Project 4: Final Project
Assigned: Tuesday, 29 February, 2000
Due: Tuesday, 14 March, 2000
Artifacts Due: Friday, 17 March, 2000 (by 12:00PM)

Project Description

The topic of the final project is open to you. You get to define your own final project. It should be ambitious enough to demonstrate a significant result, but not so hard that you aren't confident about shipping a reasonably complete product. The project ideas below are for your reference.
Some Project Ideas

(Note that some of the pictures don't correspond to the algorithm suggested, though they all depict the idea described.)
NPR and Image Processing

Morphing Morphing is a useful technique for generating smooth transitions between two objects. Implement the morphing algorithm introduced in Thaddeus Beier and Shawn Neely's SIGGRAPH 92 paper on Feature-Based Image Metamorphosis.

Non-photorealistic lighting model
Technical illustration has some important characteristics which makes it very different from realistic rendering. Therefore, the popular shading model like Phong shading is not appropriate for technical illustrations. Gooch et al. introduced a shading model for technical illustrations in their Siggraph'98 paper.

Rendering

Distribution ray tracing. Implement semi-diffuse reflections and refractions by distributing the secondary rays emanating from each surface according to a bidirectional reflectance distribution function (BRDF) of your own choosing. Allow slider control over one or more parameters of the BRDF. Stop ray recursion if the weight for a ray's color drops below a slider-selectable threshold. You can refer Ward's paper as an example of BRDF representation. You can also implement distribution ray tracing for area light sources to simulate penumbrae, for a finite aperture to simulate depth of field, and for a finite shutter interval to simulate motion blur.

Texture/Bump mapping and ray tracing differential. Add texture mapping to your ray-tracer spheres, triangle meshes, and planar quadrilaterals. Textures may be 2D or 3D, and may be procedurally generated or optically scanned. To map a texture onto a surface, you must compute texture indices at each ray-surface intersection. Methods for spheres, quadrilaterals, and triangles are described by Eric Haines in sections 2.5 and 3.3 of chapter 2 in Glassner. For a triangle mesh, you can convert from publically available meshes (3D Cafe has many).
For antialiasing, you can refer Homan Igehy's SIGGRAPH'99 paper about ray tracing differential.
Use your texture to modulate something besides just reflectance (i.e. color). Experiment with transparency, specularity, or orientation (i.e. bump mapping). Alternatively, try modulating an interpolation between two other textures or between two entirely different shading models. See Cook's Siggraph '84 paper on shade trees and Perlin's Siggraph '85 paper on texture synthesis (FvDFH, p. 1047) for ideas.

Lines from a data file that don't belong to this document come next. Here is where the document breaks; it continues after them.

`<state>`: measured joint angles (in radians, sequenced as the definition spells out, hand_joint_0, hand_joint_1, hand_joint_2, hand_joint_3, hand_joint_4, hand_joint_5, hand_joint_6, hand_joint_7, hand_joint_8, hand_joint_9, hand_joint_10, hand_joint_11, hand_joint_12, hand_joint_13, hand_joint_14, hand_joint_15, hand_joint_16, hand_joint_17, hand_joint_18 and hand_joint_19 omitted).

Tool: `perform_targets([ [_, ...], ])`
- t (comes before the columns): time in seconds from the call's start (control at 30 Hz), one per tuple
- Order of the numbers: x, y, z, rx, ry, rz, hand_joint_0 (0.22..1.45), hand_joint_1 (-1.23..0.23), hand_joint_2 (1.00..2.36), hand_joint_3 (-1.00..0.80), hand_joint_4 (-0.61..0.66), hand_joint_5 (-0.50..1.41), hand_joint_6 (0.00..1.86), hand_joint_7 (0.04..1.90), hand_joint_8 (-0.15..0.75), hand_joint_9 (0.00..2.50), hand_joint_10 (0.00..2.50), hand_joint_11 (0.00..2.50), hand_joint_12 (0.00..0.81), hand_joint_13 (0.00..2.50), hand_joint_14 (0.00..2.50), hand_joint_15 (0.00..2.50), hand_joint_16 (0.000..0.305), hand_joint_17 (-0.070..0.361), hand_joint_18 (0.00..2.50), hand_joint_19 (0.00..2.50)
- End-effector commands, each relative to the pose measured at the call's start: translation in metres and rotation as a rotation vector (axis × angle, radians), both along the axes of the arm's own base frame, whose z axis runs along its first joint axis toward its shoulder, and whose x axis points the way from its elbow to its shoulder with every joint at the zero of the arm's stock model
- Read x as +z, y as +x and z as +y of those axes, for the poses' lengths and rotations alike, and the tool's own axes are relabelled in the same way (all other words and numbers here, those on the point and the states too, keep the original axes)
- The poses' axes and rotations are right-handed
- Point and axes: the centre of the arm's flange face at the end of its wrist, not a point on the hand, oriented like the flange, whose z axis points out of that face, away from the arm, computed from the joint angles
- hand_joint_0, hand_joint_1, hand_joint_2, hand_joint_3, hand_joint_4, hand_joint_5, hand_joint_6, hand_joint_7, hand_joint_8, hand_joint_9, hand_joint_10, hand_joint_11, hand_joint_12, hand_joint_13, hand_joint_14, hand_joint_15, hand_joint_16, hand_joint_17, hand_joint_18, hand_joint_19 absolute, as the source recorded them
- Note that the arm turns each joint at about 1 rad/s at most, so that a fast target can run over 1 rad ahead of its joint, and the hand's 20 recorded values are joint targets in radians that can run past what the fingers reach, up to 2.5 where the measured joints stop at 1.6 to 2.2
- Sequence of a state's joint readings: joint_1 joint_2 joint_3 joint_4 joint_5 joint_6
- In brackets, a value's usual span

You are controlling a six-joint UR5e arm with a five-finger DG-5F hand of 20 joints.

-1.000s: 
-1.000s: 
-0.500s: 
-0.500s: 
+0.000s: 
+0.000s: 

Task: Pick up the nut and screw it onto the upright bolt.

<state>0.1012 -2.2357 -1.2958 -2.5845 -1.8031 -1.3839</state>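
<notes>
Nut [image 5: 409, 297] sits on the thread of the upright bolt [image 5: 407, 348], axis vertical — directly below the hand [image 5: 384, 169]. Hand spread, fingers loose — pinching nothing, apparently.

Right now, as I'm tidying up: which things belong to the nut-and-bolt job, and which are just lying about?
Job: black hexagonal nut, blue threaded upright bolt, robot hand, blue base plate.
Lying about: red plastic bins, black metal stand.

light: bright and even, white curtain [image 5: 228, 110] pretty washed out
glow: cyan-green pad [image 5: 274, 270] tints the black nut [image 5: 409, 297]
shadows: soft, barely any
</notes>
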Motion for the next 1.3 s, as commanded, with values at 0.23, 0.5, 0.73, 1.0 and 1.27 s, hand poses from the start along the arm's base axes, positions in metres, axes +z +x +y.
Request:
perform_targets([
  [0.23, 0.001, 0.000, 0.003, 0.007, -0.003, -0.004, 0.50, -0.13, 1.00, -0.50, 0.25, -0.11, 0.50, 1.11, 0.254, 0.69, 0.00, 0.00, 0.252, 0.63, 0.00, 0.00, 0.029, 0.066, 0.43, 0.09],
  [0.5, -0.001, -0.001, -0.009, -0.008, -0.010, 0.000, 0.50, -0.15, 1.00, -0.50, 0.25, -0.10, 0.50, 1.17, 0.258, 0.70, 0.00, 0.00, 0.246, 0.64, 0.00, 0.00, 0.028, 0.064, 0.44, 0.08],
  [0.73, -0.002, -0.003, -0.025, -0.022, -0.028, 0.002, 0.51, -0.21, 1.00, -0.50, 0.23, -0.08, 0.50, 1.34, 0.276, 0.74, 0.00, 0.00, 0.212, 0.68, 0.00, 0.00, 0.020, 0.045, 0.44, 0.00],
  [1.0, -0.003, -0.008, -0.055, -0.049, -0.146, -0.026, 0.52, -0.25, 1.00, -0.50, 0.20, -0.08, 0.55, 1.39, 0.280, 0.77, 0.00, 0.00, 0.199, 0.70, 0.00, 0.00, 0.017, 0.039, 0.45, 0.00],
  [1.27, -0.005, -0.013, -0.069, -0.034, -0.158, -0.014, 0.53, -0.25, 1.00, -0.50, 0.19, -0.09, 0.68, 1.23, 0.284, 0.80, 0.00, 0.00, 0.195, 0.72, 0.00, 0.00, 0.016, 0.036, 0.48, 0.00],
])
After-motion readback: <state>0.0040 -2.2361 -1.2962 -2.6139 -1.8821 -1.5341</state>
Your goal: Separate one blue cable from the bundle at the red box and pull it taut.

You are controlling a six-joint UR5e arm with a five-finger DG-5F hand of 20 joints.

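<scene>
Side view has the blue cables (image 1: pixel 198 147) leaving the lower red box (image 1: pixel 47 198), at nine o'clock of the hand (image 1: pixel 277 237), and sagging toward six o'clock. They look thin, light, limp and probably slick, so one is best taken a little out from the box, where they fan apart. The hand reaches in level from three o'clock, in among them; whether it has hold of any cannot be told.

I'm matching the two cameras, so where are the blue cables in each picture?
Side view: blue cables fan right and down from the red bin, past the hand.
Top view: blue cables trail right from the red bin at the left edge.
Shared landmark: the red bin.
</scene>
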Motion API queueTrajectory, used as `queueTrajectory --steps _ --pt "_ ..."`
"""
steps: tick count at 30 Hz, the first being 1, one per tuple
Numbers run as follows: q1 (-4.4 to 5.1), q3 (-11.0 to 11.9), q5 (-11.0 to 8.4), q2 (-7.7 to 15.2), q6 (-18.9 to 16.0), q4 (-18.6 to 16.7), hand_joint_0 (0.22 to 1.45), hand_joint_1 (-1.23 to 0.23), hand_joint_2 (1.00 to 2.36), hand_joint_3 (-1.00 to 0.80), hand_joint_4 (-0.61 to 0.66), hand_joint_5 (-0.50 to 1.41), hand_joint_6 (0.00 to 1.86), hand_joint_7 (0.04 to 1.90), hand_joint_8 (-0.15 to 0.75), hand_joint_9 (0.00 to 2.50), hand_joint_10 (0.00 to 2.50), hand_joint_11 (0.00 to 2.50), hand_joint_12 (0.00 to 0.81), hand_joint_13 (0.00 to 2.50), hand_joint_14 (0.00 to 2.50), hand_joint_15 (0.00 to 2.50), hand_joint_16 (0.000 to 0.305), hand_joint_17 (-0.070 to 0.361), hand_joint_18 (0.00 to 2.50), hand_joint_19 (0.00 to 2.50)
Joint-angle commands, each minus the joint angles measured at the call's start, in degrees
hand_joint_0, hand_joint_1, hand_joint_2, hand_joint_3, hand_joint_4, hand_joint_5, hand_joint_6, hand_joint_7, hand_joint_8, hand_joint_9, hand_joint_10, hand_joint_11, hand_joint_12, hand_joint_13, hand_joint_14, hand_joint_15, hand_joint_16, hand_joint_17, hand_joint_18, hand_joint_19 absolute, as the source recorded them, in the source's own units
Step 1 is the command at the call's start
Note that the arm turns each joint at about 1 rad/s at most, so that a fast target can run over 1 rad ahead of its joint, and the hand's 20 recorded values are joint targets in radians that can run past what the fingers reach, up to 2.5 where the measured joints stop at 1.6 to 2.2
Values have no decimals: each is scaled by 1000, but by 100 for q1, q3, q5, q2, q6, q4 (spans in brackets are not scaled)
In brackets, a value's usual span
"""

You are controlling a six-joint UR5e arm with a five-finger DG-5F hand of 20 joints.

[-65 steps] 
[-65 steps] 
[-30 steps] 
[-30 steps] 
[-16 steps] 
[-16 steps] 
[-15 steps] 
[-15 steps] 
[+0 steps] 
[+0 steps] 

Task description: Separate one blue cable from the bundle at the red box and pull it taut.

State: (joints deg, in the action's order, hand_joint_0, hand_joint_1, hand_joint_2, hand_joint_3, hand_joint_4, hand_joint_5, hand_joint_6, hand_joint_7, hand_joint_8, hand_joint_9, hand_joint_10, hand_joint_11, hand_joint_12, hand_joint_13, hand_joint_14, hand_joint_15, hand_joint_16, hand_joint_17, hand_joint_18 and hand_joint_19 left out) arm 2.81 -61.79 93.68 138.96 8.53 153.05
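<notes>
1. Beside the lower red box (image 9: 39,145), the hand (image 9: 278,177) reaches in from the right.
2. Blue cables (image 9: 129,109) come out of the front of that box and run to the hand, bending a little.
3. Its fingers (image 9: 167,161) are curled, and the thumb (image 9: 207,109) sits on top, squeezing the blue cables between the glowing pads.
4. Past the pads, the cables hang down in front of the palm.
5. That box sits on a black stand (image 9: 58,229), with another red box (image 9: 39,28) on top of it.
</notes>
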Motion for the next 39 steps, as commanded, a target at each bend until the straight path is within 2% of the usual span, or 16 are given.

Ray-tracing geometric primitives. Implement a class of more complicated primitives (e.g., from Hanrahan's chapter in Glassner's book). Choose wisely. Quadrics are too easy; deformed surfaces are too hard. Recommended are general swept surfaces, bicubic patches, CSG models, or fractals. Fractals are relatively easy to implement and fun to use. For extra fun, map textures onto your patches or fractals. Other primitives that can be used for terrific visual effect are particle systems (e.g., for fire and water) and L-systems (great for modeling plants).

Ray tracing volume. Start by implementing spatially inhomogeneous atmospheric attenuation. Divide each ray into intervals. For each interval, interpolate between the ray's color and some constant fog color based on a procedurally computed opacity for that location in space. Experiment with opacity functions. Once you get this working, try defining a solid texture (probably procedurally) that gives color and opacity for each interval. See Perlin and Hoffert's and Lewis's Siggraph '89 papers on solid texture synthesis and Kajiya and Kay's teddy bear paper (also Siggraph '89) for ideas. For smoke and clouds, you should also cast a ray to the light source to capture (one bounce of) the scattering. If you want to make your volume renderer fast, use hierarchical spatial subdivision (e.g. an octree).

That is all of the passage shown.